For those that want to get taste of Wagner I have inserted a clip from Tristan and Isolde which is 33 seconds long and 5.4 MB big (click here to download .wav file, takes a few minutes). I have chosen this piece because it’s so typical of Wagner: highly dramatic and yet technically disciplined. It’s the ending of the second part of Tristan and Isolde. Endings are tricky, because if there’s something not quite right with the composition, the composer will find it difficult to create a suitable ending. Take Beethoven. Technically brilliant as he was, he often had to beat his symphony to death, dealing one blow after another, like an inexperienced hunter trying to kill a creature that refuses to give up the ghost. Now listen to the clip above and see how Wagner kills both Tristan and Isolde in one swift blow (don’t try this at home).


Jul 30, 2008 in Music

Because this is a blog, I think I can afford more ramblings of a semi-private nature than on the rest of my site. So this post will be about music, which is important to me in the way I experience and think about art.

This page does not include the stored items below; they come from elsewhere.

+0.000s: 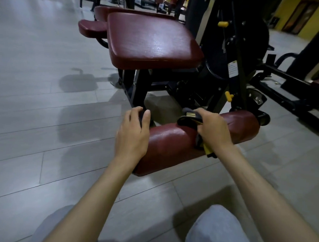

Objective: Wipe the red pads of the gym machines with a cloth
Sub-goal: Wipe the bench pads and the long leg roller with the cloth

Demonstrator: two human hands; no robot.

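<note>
A dark red roller pad point(174, 145) lies low across the machine, right in front of me. My left hand point(133, 132) grips its left end, fingers curled over the black end cap. My right hand point(212, 130) presses a dark grey and yellow cloth point(190, 119) onto the top of the roller, near its middle; part of the cloth hangs below my wrist. Behind the roller a large red seat pad point(151, 41) sits on black legs. A smaller red pad point(91, 27) sticks out at its far left.
The black machine frame point(238, 56) with yellow knobs stands at the right, with low black bars point(284, 93) running across the floor. Grey tiled floor point(46, 97) spreads to the left. My knees in light trousers point(218, 231) are at the bottom edge.
</note>
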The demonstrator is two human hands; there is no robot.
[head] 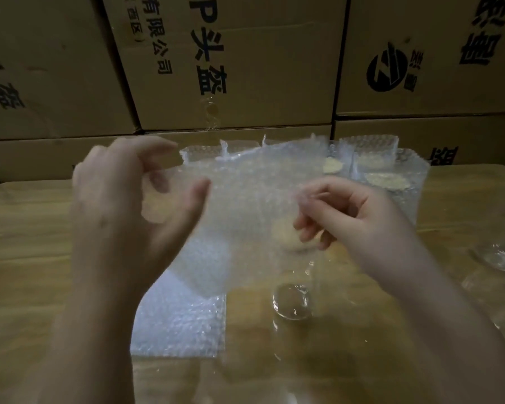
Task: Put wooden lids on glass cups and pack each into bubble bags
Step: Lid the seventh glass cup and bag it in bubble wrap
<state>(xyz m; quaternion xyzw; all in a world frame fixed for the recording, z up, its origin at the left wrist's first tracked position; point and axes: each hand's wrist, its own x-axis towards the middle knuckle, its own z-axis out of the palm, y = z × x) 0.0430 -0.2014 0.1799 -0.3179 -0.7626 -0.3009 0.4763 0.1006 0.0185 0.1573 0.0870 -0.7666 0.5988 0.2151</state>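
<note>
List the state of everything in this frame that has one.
bubble bag, held up off the table.
left hand, grips its left edge.
right hand, pinches its right side.
glass cup, upright on the table, unbagged, top blurred.
spare bags, flat in a stack.
packed cups, bagged, lidded, upright at the back.

Warehouse / packing stn. Stacked printed cardboard cartons (245,68) as back wall, wood-grain worktable (27,228) in front. Pile of flat bubble bags (178,325) on top, bagged lidded cups (385,176) lined at rear.
</note>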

I started to listen to classical music in the 1990s, disenchanted as I was with the way pop culture was developing. I started with Bach, moved on to Mahler and last week I “discovered” Richard Wagner. I’m so impressed by the latter, that I feel it necessary to testify of my admiration. This is not original, Wagner is very renowned and what led me to downloading Wagner’s “Siegfried” is that Mahler regarded Wagner as his only contemporary that he could appreciate without reservations.

Listening to “Siegfried” I immediately noticed how technically advanced this opera is. Wagner is the only composer of operas I know that can capture the listener’s attention on a continuous basis. He never builts superlative upon superlative, as Mahler does have a knack of. He’s never too bombastic (Beethoven), or too dramatic (Bach). Wagner’s music is deeply embedded in 19th century romanticism, but he uses romantic style means so selectively, that he’s never mushy.

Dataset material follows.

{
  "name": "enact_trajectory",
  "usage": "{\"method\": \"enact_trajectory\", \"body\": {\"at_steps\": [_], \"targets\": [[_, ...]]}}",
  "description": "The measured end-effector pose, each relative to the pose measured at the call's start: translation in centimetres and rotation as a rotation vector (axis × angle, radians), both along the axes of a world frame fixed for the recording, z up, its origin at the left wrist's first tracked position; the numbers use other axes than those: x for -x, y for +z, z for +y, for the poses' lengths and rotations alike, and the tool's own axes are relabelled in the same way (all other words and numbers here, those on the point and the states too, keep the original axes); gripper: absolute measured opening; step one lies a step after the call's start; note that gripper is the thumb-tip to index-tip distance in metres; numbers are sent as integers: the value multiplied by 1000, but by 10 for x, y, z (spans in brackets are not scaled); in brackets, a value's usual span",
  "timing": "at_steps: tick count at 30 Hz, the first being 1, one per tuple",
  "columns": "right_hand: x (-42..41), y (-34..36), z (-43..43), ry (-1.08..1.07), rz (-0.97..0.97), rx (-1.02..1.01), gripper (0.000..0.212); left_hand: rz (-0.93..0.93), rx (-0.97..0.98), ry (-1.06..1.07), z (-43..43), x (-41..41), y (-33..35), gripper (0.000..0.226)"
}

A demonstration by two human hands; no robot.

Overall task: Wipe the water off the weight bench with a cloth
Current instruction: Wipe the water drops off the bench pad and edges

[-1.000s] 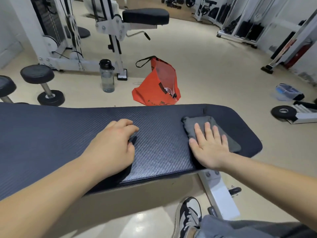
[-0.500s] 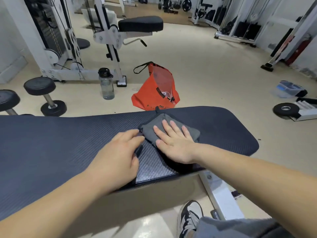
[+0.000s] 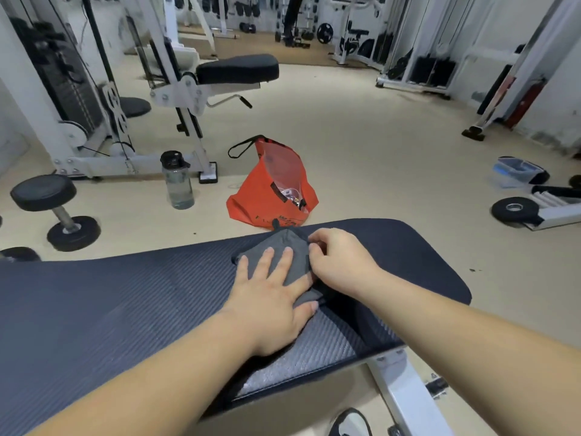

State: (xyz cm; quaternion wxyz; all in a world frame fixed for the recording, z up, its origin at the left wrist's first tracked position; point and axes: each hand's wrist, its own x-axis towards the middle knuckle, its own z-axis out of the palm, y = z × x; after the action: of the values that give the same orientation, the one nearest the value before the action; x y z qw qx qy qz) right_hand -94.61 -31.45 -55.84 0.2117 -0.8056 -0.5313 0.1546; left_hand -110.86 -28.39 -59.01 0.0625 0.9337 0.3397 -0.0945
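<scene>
The grey cloth (image 3: 284,251) now lies folded on the dark weight bench (image 3: 94,309), up against the pad's far edge, at about twelve o'clock from the person. Half a second ago only the right hand was on it, fingers flat; now the left hand (image 3: 270,305) has come across from the bare pad and lies on the cloth's near half, palm down, fingers wide and straight, thumb at the cloth's near corner. The right hand (image 3: 341,262) has changed from a flat press to a curled grip: its fingers are bent in narrow at the cloth's three o'clock edge, pinching the fabric there. The two hands touch or nearly touch over the cloth.

A paler, shiny patch (image 3: 314,350) shows on the pad at five o'clock from the left hand, towards the near edge.

On the floor beyond the bench stands an orange bag (image 3: 270,196) at twelve o'clock, a clear water bottle (image 3: 178,180) at eleven, and a dumbbell (image 3: 56,212) farther round at ten. The view has tilted up a little, showing more of the room.
</scene>
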Motion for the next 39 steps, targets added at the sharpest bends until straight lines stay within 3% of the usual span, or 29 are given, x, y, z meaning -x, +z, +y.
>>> {"method": "enact_trajectory", "body": {"at_steps": [7, 12, 15, 18, 22, 24, 28, 30, 35, 39], "targets": [[18, 2, 7, 55, 12, 26, 38, 61, -63, 331, 82, 89, 3, 62], [29, 8, 6, 114, 18, 10, 41, 99, 4, 418, 57, 142, 10, 61], [45, 12, 11, 167, 15, 1, 44, 82, 12, 351, 2, 138, 14, 61], [65, 13, 20, 188, 39, -11, 54, 79, 29, 123, -56, 141, 19, 62], [99, 11, 39, 237, 59, -38, 54, 97, 21, -9, -60, 183, 22, 56], [118, 9, 50, 302, 37, -46, 48, 74, -8, 136, -39, 210, 21, 55], [147, 4, 67, 421, -35, 1, 38, 58, 1, 639, -7, 245, 17, 56], [152, -1, 74, 453, -90, 18, 36, 38, 30, 748, -13, 239, 14, 59], [137, -16, 89, 446, -182, -21, 32, -16, 69, 501, -53, 211, 19, 61], [122, -22, 94, 389, -170, -91, 32, 23, 143, 359, -35, 191, 28, 55]]}}
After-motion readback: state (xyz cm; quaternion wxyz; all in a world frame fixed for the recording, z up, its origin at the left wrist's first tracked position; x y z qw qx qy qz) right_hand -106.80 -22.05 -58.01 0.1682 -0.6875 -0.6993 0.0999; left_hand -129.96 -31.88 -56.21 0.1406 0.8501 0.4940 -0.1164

Listening to Wagner, I realize that my idol Mahler is not as authentic as I thought, because Wagner IS authentic. In Mahler’s symphonies certain parts sound like “glued together”, rather than the symphony as a whole having been conceived of entirely spontaneously. In “Siegfried” I can discern no “welding”.

Finally, Wagner was a man who used no more artistic means than absolutely necessary for coming to a complete result.

Wagner is often linked with anti-semitism, which should be put into perspective, in my opinion. From what I have read, Wagner was critical of Jewish culture, but didn’t seem to be racially biased against Jews, with whom he worked, befriended and was supported by.

Wagner’s stance is very similar to the way Islam is criticised today and although I’m a multiculturalist, most people I know are not. I know the’re not racist, but, in my humble opinion, somewhat culturally unsophisticated, so I don’t feel the need to demonize them. Unless, of course, you’re politically correct and you feel that a political opnion that opposes your own is necessarily morally depraved.

The great Gustav Mahler proved Wagner wrong in his thinking that all Jewish composers produced shallow work.

However, some politically correct folks object to Mahler for his somewhat despotic attitude towards his women. Similarly, one could mention the mysogynistic Picasso, Modiglinani “the sexist”, etc….It doesn’t look like art and political correctness go together well, also considering the attempts in Nazi Germany and the Sovyet Union to come to politically correct arts, which didn’t produce anything that is considered to be of value today.